Week 11: Non-Death Loss and Grief Flashcards
The Assumptive World
-A worldwide grounded in previous experience.
-“The assumptions, or beliefs, that ground, secure, and orient people, that give a sense of reality, meaning, or purpose to life”
Janoff-Bulman
-A perception of reality
-The world is benevolent (the world is a good place)
-The world is meaningful (things make sense)
-The self is worthy (we are good people)
Loss can shatter a person’s assumptive world.
Grief can be a process where that world is rebuilt.
Non-Death Losses
-Loss & Grief are typically associated with death-related losses.
-We suffer many more non-death losses in our lifetimes
-These can provoke a sense of identity crisis
-Non-death losses are often disenfranchised.
-The impact is frequently unrecognized.
-No rituals associated.
Grief & Non-Death Loss
Grief: distress that occurs when an individual’s existing assumptive world is lost because of a significant life-changing event.

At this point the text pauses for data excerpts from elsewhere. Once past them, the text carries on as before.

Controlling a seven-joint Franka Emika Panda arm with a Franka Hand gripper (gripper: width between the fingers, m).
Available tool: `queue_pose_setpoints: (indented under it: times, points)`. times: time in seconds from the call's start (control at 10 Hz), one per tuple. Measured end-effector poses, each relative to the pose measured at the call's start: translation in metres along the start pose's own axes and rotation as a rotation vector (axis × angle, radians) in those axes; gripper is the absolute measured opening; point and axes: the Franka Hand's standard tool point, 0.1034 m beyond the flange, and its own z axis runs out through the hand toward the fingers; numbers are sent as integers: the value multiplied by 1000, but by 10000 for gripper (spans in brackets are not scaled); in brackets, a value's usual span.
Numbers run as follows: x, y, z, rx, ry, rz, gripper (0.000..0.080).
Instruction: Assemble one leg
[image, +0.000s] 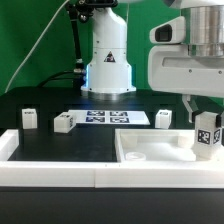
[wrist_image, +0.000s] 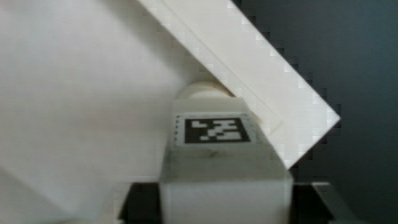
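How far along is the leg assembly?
Done: one leg is off the table, gripped in the claw. In hand: it hangs at the large white piece, at the end on the exterior view's right. The wrist view shows its tip by that piece's edge; contact cannot be told. Left: seating it, not visibly done. The other legs stand loose.

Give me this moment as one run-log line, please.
pincer: shut on leg | leg: upright, at white tray piece corner | spare legs: three on table
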Motion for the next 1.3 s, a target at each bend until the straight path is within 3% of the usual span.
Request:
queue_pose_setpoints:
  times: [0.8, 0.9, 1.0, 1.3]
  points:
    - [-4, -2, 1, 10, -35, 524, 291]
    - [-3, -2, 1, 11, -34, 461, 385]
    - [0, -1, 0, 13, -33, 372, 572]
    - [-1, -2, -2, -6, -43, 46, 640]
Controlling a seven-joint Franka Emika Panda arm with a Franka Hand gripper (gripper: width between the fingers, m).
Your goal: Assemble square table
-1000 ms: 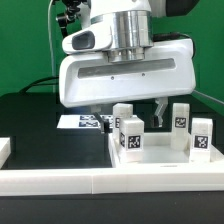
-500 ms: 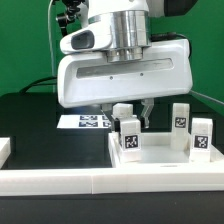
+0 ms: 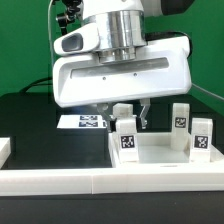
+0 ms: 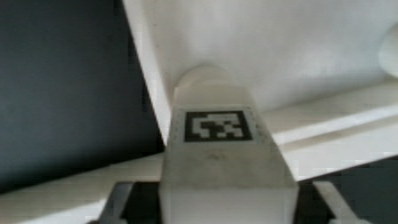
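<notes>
The white tray-like tabletop lies at the exterior view's right, with several short white tagged legs standing on it. My gripper hangs over its left part, shut on one leg that stands between the fingers. Another tagged leg stands just in front of it. Two more legs stand further right. In the wrist view the held leg runs away from my gripper, its tag facing the camera, above the tabletop. Dark fingers flank it on both sides.
The marker board lies on the black table behind and left of the tabletop. A long white border wall runs along the front, with a white block at its left end.
The fingers have come in from wide open onto the leg between them. The gripper body has since shifted slightly towards the exterior view's left.
</notes>
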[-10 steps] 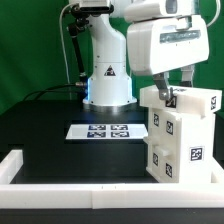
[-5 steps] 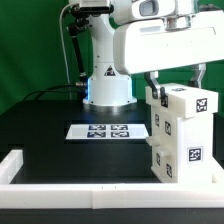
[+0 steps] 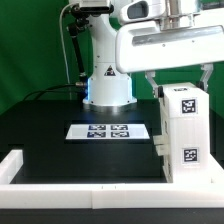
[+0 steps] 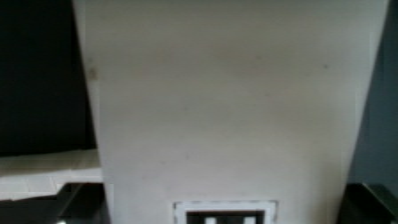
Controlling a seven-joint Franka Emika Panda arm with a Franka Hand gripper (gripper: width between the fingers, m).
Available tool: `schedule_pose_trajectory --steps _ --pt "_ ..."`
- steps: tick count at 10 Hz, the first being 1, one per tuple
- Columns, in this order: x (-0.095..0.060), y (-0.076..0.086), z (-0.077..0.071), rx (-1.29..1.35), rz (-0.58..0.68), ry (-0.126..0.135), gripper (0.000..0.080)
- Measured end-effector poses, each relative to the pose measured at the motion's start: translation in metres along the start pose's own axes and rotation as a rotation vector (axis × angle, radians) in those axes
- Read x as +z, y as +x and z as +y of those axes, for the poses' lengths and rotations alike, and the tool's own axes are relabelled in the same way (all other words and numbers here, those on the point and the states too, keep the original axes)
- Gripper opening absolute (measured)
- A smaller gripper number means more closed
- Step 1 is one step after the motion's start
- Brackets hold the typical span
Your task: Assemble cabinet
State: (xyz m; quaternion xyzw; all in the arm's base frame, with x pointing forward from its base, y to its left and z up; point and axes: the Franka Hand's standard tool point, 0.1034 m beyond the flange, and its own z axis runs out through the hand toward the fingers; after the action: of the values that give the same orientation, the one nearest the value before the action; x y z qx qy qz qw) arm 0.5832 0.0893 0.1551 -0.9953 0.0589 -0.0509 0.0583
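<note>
The cabinet (image 3: 185, 128) is a tall white blocky box with black-and-white tags, upright at the exterior view's right. My gripper (image 3: 180, 82) comes down on its top, one finger (image 3: 151, 82) on each side, and is shut on it. Whether its bottom touches the table is hidden by the rail. In the wrist view a white cabinet panel (image 4: 214, 100) fills the picture between the dark fingers (image 4: 71, 205), with a tag at its edge. The gripper (image 4: 222, 208) is closed round this panel.
The marker board (image 3: 105, 131) lies flat on the black table to the left of the cabinet. A long white border rail (image 3: 70, 186) runs along the table's front and left side. The arm's white base (image 3: 108, 82) stands behind the marker board.
The gripper has turned with the cabinet in its grasp. The cabinet has swung from an angled, stepped look to a square, face-on upright block and shifted slightly to the exterior view's right.
</note>
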Motion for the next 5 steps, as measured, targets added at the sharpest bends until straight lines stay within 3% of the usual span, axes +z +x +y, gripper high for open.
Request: schedule_pose_trajectory --steps 3,5 --pt "-0.0010 0.0003 -0.0014 0.165 0.001 0.001 0.0556" --pt "-0.0013 0.0003 -0.0010 0.141 0.002 0.000 0.0556"
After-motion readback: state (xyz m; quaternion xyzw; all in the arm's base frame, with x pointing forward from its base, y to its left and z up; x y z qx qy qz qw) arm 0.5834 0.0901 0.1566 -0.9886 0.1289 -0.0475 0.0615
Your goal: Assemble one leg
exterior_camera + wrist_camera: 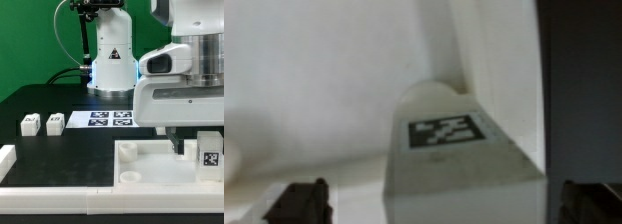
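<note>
The gripper (441,205) stands wide apart, released, its dark fingertips (299,203) showing to either side of a leg (446,135) with nothing clenched between them. That leg, tag facing the wrist camera, sits below the gripper on the tray (140,165); in the exterior view it (208,152) stands at the tray's right edge, though whether it is seated in a corner socket is hard to tell. It looks like light, stiff plastic with smooth flat sides, probably a little slippery, so a square pinch across two opposite flat faces, low on the body, should hold best. Two more legs (30,124) (54,123) rest on the table (60,150) near the marker board (105,120).
</note>
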### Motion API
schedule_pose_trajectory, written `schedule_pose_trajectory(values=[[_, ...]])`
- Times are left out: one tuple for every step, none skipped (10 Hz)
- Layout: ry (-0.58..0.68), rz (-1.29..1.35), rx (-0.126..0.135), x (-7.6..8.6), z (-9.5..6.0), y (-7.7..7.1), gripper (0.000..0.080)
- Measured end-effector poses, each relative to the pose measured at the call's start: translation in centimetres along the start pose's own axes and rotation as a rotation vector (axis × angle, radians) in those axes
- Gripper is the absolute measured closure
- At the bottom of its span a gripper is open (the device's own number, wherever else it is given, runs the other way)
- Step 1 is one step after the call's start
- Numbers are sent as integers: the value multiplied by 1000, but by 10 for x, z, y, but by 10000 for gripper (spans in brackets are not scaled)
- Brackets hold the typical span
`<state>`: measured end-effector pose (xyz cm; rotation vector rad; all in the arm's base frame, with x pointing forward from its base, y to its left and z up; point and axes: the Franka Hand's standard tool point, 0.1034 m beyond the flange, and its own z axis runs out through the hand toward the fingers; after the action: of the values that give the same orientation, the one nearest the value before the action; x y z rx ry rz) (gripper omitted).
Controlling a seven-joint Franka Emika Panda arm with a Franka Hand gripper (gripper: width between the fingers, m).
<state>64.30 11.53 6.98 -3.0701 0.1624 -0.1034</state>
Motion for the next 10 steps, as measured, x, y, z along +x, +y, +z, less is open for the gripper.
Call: schedule_pose_trajectory(values=[[-2,77,8,-1,1,-1,150],[-2,67,7,-1,1,-1,282],[-3,108,11,-1,1,-1,282],[-5,225,14,-1,1,-2,419],[-7,318,10,-1,2,1,505],[-9,404,9,-1,2,1,505],[-14,627,4,-1,1,2,505],[-20,815,10,-1,1,3,505],[-32,993,17,-2,2,4,505],[-56,1193,28,-3,2,5,506]])
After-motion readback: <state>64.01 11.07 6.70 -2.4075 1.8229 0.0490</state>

-May grieve sense of safety, identity, familiarity, our hopes for the future, loss of connection with another (relationship between love and grief).
-Nondeath losses can be very difficult to name, describe or validate.
Tangible Losses
a death, the loss of a job, the loss of a home, a relationship.
Intangible Losses
the loss of hope and dreams for the future, change in self-worth, sense of safety or control
Infertility may involve the tangible loss of a pregnancy (miscarriage) and the intangible loss of hopes/dreams of becoming a parent, raising a child.
Grief continued
Is a highly personal, individual experience
-Can have emotional, psychological, physical manifestations
-Can be associated with increased risk of illness
-May lead you to seek out the familiar as a form of reassurance.
Nonfinite Loss/ Living Loss
-Losses that are enduring and experienced (physically/emotionally) in an ongoing manner.
-Original event precipitates additional tangible and/or intangible losses.
-Not necessarily related to a loss within a relationship.
The Assumptive World/ Sense of self
-That life has certain chronology
-That the world is a safe place
-My quality of life will always be the same
-Belief in peoples goodness
-I can rely on others/ people are dependable.
Chronic Sorrow
-Describes the affective condition of grief related to an ongoing loss.
-Ongoing discrepancy between what was expected/hoped for and the reality of the situation
-Often disenfranchised
-Uncertainty around the end/no foreseen end
-The loss is ongoing, so the grief associated in ongoing.
Example: Grief experienced by a partner when the significant other receives a diagnosis of dementia
Nonfinite loss
the ongoing loss itself
chronic sorrow definition
the affective (emotional) response to the nonfinite loss.
Ambiguous Loss
Pauline Boss (1999): loss that defines closure in which the status of a loved one as ‘there’ or ‘not there’ remains indefinitely unclear…. the uncertainty makes ambiguous loss the most distressful of all losses.
Physically absent, psychologically present
-missing persons
-incarcerated persons
-children who have been adopted, living in foster care
Physically present, psychologically absent
-Persons with dementia, Alzheimers disease
-Emotionally unavailable family members/ partners.
Additional Characteristics
Uncertainty is what is most difficult
-Situation is ongoing, indeterminate.
-Lack of rituals, social validation, ways of responding.
-No funeral, no gravesite, no death. The person is just gone or they are still there.
-People feel frozen in grief
-Conflict between hope and reality
-Often disenfranchised
What can be helpful
-Recognizing and validating the loss that has taken place, the persons feelings about the loss.
-Don’t try to ‘fix’ what can’t be fixed
-Be present, supportive.
-Validate feelings
-community supports, grief groups
Missing Persons in Canada
2020: 29,645 missing persons reports filed
-37 abductions by strangers
-2,774 ‘wandered off’
-4,955 runaway
-18,329 unknown
61% of missing adult reports in 2020 were removed within 24 hours, while 89% were removed within a week
Inquiry into Missing and Murdered Indigenous Women and Girls.
-Thousands of Indigenous women and girls in Canada have gone missing or been murdered in recent decades.